„Nach dem Euro kommt der Globo“

Montag, 31. Dezember 2012

In TELE-RETRO zeigen „Teletäglich“-Kolumnen aus 2002/3, welche Themen vor zehn Jahren wichtig waren und wie das Fernsehen sie präsentierte. Dienstag, 31.Dezember 2002:

In „Schimpf vor zwölf“ sagt BR-Kabarettist Urban Priol: „Wenn ein griechischer Kapitän mit einer philippinischen Besatzung im Auftrag einer liberianischen Firma einen in Japan gebauten, in London hoffnungslos unterversicherten und auf die Bahamas ausgeflaggten Seelenverkäufers namens Prestige – Vive la France! – im Auftrag einer russischen Bank, die ihren Sitz in der Schweiz hat, mit lettischem Altöl für Singapur beladen lässt und im Atlantik versenkt, um so galizischen Fischern das Weihnachtsgeschäft zu verhageln, damit der Chor der russischen Schwarzmeerflotte die Fangquoten erhöhen kann – das ist Globalisierung!“

Deutsches Sprichwort: „Lachend sagt der Narr die Wahrheit.“

*

Pointen des Tages

„Die Schüler sind im Rechnen noch schlechter geworden, aber egal: Sie können die Zeugnisse nicht mehr lesen.“

„Viele junge Leute sagen sich: Warum soll ich in die Schule gehen? Lieber lasse ich mir die Brust aufspritzen und werde Luder! Das wirkt allerdings manchmal kontraproduktiv – vor allem bei Jungen!“

„90 Prozent der Schüler halten die Legislaturperiode für eine Frauenkrankheit.“

Dieter Nuhr in „Schimpf vor zwölf“ (BR)

„Mit dem Euro ist es wie mit der Verwandtschaft zu Weihnachten: keiner will ihn, aber er ist einfach da!“

„Was passiert denn, wenn die alle ihr Schwarzgeld zurückholen aus Liechtenstein, Schweiz, Luxemburg – die armen Länder, die sind ja dann pleite!“

„Es geht uns so schlecht, die Menschen müssen in manchen Gegenden sich schon gegenseitig aufessen. Der Kannibale von Kassel – übrigens: da kommt Hans Eichel auch her...“

„Vier Millionen Arbeitslose? Ich nehme das eher locker: In Euro nur noch die Hälfte...“

„Nach dem Euro kommt der Globo – und auch da wird es uns wieder gelingen, bei den Münzen die Rückseite am langweiligsten von allen zu gestalten.“

Urban Priol in „Schimpf vor zwölf“ (BR)

„Im letzten Jahr waren viele ausländische Staatsgäste da – gut, die meisten nur aus Mitleid...“

„Seit 40 Jahren bewältigt die bayerische SPD erfolgreich die 5-Prozent-Hürde!“

„Der deutsche Rentner sitzt auf dem Sofa und klappert vor Angst mit Zähnen, von denen nicht sicher ist, wo sie herkommen!“

Frank-Markus Barwasser in „Schimpf vor zwölf“ (BR)

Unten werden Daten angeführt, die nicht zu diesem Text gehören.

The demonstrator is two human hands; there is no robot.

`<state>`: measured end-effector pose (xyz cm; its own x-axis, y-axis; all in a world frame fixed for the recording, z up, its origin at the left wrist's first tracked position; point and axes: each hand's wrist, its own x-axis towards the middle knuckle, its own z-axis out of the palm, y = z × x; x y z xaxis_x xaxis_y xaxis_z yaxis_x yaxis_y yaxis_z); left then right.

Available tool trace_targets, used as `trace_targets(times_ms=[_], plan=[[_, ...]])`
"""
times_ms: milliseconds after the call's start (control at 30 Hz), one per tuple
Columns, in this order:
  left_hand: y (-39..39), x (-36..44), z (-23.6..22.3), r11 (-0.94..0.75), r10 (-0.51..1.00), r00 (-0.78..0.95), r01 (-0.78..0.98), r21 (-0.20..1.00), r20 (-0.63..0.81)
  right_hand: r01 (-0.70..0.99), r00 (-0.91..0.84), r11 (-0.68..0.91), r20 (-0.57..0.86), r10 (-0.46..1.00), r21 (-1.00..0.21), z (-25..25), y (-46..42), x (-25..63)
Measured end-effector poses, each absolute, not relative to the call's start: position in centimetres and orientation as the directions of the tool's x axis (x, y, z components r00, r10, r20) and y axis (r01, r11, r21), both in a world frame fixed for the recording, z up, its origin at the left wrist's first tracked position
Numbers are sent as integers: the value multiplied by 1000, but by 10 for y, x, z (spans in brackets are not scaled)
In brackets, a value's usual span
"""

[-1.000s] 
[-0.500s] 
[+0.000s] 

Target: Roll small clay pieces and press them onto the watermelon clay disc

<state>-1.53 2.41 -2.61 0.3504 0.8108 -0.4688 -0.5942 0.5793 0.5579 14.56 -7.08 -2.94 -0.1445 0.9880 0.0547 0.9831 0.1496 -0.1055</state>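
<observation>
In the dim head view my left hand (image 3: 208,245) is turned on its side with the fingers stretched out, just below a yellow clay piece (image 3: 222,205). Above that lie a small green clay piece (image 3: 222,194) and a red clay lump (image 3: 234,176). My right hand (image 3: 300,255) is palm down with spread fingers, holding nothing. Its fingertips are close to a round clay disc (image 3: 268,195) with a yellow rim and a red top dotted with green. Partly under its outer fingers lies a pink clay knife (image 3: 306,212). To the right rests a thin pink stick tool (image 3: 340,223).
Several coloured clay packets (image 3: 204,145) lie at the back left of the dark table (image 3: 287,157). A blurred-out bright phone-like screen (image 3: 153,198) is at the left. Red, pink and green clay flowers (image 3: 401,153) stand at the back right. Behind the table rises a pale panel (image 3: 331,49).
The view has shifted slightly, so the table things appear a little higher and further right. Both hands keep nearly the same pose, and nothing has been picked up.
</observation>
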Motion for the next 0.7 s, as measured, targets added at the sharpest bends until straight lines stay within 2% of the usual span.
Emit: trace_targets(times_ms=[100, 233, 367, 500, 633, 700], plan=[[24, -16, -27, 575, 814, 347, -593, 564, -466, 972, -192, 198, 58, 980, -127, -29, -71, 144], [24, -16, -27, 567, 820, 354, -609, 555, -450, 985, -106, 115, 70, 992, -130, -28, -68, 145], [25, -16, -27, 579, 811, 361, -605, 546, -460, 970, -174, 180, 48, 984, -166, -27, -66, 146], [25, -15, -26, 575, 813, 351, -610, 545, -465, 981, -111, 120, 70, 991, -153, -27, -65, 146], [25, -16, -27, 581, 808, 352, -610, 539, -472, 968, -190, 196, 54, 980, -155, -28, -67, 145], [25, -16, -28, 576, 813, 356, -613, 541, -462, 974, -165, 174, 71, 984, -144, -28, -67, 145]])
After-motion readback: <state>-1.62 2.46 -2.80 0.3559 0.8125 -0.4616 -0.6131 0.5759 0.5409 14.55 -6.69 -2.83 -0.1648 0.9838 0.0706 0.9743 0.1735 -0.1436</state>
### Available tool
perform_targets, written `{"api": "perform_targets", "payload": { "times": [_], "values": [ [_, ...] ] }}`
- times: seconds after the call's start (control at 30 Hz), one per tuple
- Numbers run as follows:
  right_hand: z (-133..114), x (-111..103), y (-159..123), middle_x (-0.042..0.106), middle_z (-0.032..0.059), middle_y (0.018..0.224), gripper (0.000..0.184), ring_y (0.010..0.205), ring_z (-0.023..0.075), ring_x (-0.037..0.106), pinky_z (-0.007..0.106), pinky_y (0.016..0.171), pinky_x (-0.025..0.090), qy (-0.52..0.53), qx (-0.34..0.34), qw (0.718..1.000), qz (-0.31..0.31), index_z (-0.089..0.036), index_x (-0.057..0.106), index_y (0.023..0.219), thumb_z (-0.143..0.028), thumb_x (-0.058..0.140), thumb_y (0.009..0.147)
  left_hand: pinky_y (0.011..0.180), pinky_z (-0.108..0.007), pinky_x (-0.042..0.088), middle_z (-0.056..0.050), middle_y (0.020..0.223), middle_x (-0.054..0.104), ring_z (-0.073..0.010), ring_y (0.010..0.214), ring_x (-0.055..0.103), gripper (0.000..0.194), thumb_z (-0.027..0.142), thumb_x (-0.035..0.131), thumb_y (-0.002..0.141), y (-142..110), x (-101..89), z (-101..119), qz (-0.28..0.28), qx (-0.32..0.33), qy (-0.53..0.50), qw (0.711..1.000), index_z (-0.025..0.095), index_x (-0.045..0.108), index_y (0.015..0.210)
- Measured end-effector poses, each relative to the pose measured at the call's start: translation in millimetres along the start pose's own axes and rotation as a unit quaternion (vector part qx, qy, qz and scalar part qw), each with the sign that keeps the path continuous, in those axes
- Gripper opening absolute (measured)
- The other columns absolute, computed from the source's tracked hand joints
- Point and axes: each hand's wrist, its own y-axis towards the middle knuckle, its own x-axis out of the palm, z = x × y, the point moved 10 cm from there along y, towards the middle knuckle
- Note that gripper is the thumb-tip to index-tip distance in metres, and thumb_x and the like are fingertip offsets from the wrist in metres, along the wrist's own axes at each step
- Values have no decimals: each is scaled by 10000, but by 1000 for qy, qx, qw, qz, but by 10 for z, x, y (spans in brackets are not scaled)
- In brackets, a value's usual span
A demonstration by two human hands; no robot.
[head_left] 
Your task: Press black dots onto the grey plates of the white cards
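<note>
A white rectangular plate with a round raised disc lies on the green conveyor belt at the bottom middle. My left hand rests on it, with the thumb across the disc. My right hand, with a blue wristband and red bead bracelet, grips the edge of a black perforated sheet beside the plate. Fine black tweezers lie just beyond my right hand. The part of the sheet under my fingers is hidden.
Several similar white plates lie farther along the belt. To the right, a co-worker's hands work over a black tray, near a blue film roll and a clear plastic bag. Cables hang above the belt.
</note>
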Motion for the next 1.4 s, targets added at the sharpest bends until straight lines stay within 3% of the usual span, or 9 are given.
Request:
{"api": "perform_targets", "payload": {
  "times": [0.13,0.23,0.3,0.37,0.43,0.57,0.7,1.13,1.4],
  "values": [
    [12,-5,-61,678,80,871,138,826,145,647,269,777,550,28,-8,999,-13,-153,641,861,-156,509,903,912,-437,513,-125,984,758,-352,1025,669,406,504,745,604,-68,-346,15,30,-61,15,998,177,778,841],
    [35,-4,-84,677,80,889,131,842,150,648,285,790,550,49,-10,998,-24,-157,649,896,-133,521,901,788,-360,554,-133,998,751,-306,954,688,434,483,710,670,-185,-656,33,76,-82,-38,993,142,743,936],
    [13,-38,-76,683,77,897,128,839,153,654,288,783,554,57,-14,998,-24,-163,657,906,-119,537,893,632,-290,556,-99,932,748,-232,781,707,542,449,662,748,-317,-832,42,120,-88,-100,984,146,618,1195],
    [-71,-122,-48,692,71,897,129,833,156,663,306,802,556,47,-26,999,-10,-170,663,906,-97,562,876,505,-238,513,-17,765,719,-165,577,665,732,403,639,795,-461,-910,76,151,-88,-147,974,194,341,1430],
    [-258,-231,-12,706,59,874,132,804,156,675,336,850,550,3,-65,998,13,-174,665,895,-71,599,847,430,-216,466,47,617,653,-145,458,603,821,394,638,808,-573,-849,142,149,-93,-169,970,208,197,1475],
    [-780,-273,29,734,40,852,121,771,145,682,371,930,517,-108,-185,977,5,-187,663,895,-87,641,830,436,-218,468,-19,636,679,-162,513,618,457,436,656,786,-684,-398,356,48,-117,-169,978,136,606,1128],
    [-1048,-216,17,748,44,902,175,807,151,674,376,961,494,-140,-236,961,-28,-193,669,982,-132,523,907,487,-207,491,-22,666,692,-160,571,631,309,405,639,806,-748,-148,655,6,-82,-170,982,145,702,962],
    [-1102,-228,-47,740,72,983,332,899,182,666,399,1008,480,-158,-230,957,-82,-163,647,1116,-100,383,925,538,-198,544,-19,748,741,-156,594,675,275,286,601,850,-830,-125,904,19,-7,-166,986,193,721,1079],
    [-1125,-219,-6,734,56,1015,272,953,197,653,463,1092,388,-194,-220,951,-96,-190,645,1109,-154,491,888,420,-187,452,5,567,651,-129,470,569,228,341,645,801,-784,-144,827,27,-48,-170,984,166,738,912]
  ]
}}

„Die einzige Sportart, die ich betreibe, ist Amoklaufen!“
Gaby Köster  in "7 Tage - 7 Köpfe" (RTL)

„Ab drei Promille fange ich an, dem Schröder wieder zu glauben!“
Oliver Welke in "7 Tage - 7 Köpfe" (RTL)

„Steuererleichterungen heißen so, weil uns die Steuer so erleichtert!“
Bernd Stelter in "7 Tage - 7 Köpfe" (RTL)

„Die Formulierung ‚Bis dass der Tod euch scheidet’ ist 2000 Jahre alt. Ich schlage eine modernere Formulierung vor: ‚Bis dass ihr euch wünscht, dass der Tod euch scheidet!’“

Thomas Hermanns in „Quatsch Comedy Club“ (PRO7)

„Meine Mutter kümmert sich bei mir immer um alles, damit ich mich selbständig entwickeln kann!“

Django Asül in „Quatsch Comedy Club“ (PRO7)

“Mein Vater war Beamter, bei uns zu Hause war alles so sicher – ich habe erst mit 19 erfahren, dass der Mensch sterblich ist!“

Dieter Nuhr in „Quatsch Comedy Club“ (PRO7)

“Was heißt eigentlich „Ich-AG“? Mein Körper ist eine Aktiengesellschaft – also muss ich schon mal Körperschaftssteuer zahlen!